Tango is a Python library for choreographing machine learning research experiments by executing a series of steps. A step can do anything, really, such as prepare a dataset, train a model, send an email to your mother wishing her happy birthday, etc.

Concretely, each step is just a subclass of Step, where the run() method in particular defines what the step actually does. So anything that can be implemented in Python can be run as a step.

Steps can also depend on other steps in that the output of one step can be part of the input to another step. Therefore, the steps that make up an experiment form a directed graph.

The concept of the Step is the bread and butter that makes Tango so general and powerful. So powerful, in fact, that you might be wondering if Tango is Turing-complete? Well, we don’t know yet, but we can say at least that Tango is Tango-complete 😉

Configuration files#

Experiments themselves are defined through JSON, Jsonnet, or YAML configuration files. At a minimum, these files must contain the “steps” field, which should be a mapping of arbitrary (yet unique) step names to the configuration of the corresponding step.

For example, let’s create a config file called config.jsonnet with the following contents:

{
  "steps": {
    "random_name": {
      "type": "random_choice",
      "choices": ["Turing", "Tango", "Larry"],
    },
    "say_hello": {
      "type": "concat_strings",
      "string1": "Hello, ",
      "string2": {
        "type": "ref",
        "ref": "random_name"
      }
    },
    "print": {
      "type": "print",
      "input": {
        "type": "ref",
        "ref": "say_hello"
      }
    }
  }
}

Can you guess what this experiment does?

There are three steps in this experiment graph: “random_name” is the name of one step, “say_hello” is the name of another, and “print” is the name of the last. The “type” parameter within the config of each step tells Tango which Step class implementation to use for that step.

So, within the “random_name” step config

"random_name": {
  "type": "random_choice",
  "choices": ["Turing", "Tango", "Larry"],
}

the "type": "random_choice" part tells Tango to use the Step subclass that is registered by the name “random_choice”.

But wait… what do we mean by registered?

Tango keeps track of an internal registry for certain classes (such as the Step class) that is just a mapping of arbitrary unique names to subclasses.

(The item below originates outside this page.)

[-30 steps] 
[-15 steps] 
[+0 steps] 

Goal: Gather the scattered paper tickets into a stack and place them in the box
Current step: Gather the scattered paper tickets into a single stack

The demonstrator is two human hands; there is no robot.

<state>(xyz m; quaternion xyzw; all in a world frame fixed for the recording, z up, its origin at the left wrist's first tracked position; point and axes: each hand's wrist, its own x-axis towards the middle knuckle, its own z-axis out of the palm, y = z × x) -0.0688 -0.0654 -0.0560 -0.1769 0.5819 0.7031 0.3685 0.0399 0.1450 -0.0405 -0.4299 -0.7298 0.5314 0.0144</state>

When you look through Tango’s source code, you’ll see things like:

@Step.register("foo")
class Foo(Step):
    ...

This is how subclasses get added to the registry. In this case the subclass Foo is added to the Step registry under the name “foo”, so if you were to use "type": "foo" in your configuration file, Tango would understand that you mean to use the Foo class for the given step.

Tip

Any class that inherits from Registrable can have its own registry.

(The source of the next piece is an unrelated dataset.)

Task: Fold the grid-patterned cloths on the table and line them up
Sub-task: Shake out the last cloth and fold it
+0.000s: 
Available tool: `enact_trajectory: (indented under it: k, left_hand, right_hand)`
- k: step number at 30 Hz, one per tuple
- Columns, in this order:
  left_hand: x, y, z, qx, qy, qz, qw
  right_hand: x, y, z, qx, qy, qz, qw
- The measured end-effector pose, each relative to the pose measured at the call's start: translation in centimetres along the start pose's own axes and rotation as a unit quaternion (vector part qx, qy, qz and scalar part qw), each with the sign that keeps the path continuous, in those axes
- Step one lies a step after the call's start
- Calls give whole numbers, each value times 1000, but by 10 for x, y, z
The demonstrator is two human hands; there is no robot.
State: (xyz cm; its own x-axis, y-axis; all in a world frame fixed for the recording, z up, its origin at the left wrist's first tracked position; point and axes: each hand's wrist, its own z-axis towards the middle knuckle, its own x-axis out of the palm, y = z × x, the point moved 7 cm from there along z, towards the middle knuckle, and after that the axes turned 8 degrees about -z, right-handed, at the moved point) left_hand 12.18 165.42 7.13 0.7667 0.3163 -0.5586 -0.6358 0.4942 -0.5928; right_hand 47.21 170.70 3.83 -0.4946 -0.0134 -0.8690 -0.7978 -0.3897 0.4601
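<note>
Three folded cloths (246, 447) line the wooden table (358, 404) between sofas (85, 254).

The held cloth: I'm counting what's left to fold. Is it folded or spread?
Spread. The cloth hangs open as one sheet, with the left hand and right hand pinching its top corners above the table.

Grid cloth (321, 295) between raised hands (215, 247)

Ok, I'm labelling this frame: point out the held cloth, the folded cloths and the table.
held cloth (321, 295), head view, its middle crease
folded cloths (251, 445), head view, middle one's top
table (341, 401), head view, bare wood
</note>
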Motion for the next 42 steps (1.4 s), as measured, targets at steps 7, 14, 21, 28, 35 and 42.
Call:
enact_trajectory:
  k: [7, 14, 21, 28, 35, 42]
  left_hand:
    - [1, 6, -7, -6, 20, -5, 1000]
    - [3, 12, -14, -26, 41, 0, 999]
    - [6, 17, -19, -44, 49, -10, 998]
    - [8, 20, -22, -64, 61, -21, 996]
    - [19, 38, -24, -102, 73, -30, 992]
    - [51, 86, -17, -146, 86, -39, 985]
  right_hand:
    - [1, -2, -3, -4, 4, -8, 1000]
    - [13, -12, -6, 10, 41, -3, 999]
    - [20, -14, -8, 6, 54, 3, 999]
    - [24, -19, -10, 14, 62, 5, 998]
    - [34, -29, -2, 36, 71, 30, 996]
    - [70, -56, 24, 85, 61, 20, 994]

Now back to our example. The step classes referenced in our configuration file (“random_choice” and “concat_strings”) don’t actually exist in the Tango library (though the “print” step does), but we can easily implement and register them on our own.

Let’s put them in a file called components.py:

# file: components.py

import random
from typing import List

from tango import Step

@Step.register("random_choice")
class RandomChoiceStep(Step):
    DETERMINISTIC = False

    def run(self, choices: List[str]) -> str:
        return random.choice(choices)

@Step.register("concat_strings")
class ConcatStringsStep(Step):
    def run(self, string1: str, string2: str) -> str:
        return string1 + string2

Important

It’s important that you use type hints in your code so that Tango can properly construct Python objects from the corresponding serialized (JSON) objects and warn you when the types don’t match up.

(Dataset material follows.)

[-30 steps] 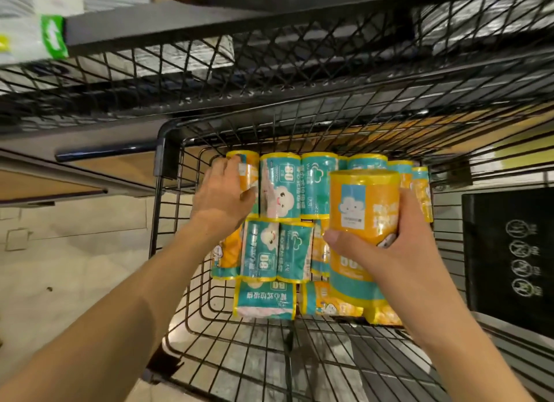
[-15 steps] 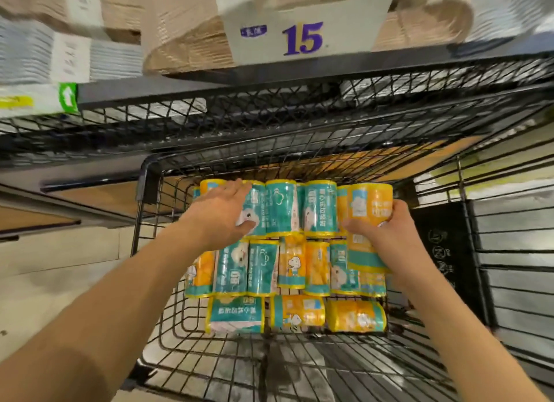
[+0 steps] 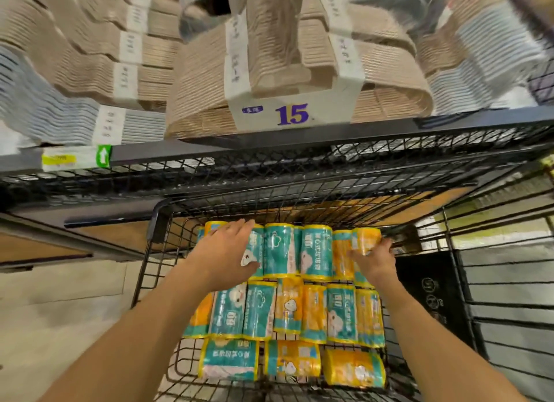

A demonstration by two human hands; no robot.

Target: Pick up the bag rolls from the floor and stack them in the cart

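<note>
A person is seating an orange roll (image 3: 364,251) at the 2 o'clock end of the top row of bag rolls (image 3: 287,281) stacked in the wire cart (image 3: 156,221). The right hand (image 3: 373,262) curls round it; the left hand (image 3: 227,251) lies flat, fingers straight, on the rolls at 10 o'clock. The likely next move is to let go and reach to the floor for more.

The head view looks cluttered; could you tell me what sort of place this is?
Probably a shop stockroom or store aisle. Banded bundles of hangers sit on a dark metal shelf carrying a price strip, and both hands rest on packaged bag rolls stacked in a black wire cart.
</note>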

So as long as Tango is able to import this module (components.py) these step implementations will be added to the registry and Tango will know how to instantiate and run them.

Executing an experiment#

At this point we’ve implemented our custom steps (components.py) and created our configuration file config.jsonnet, so we’re ready to actually run this experiment.

For that, just use the tango run command:

$ tango run config.jsonnet -i components

Tip

  • The -i option is short for --include-package, which takes the name of a Python package which Tango will try to import. In this case our custom steps are in components.py, so we need Tango to import this module to find those steps. As long as components.py is in the current directory or somewhere else on the PYTHONPATH, Tango will be able to find and import this module when you pass -i components (note the lack of the .py at the end).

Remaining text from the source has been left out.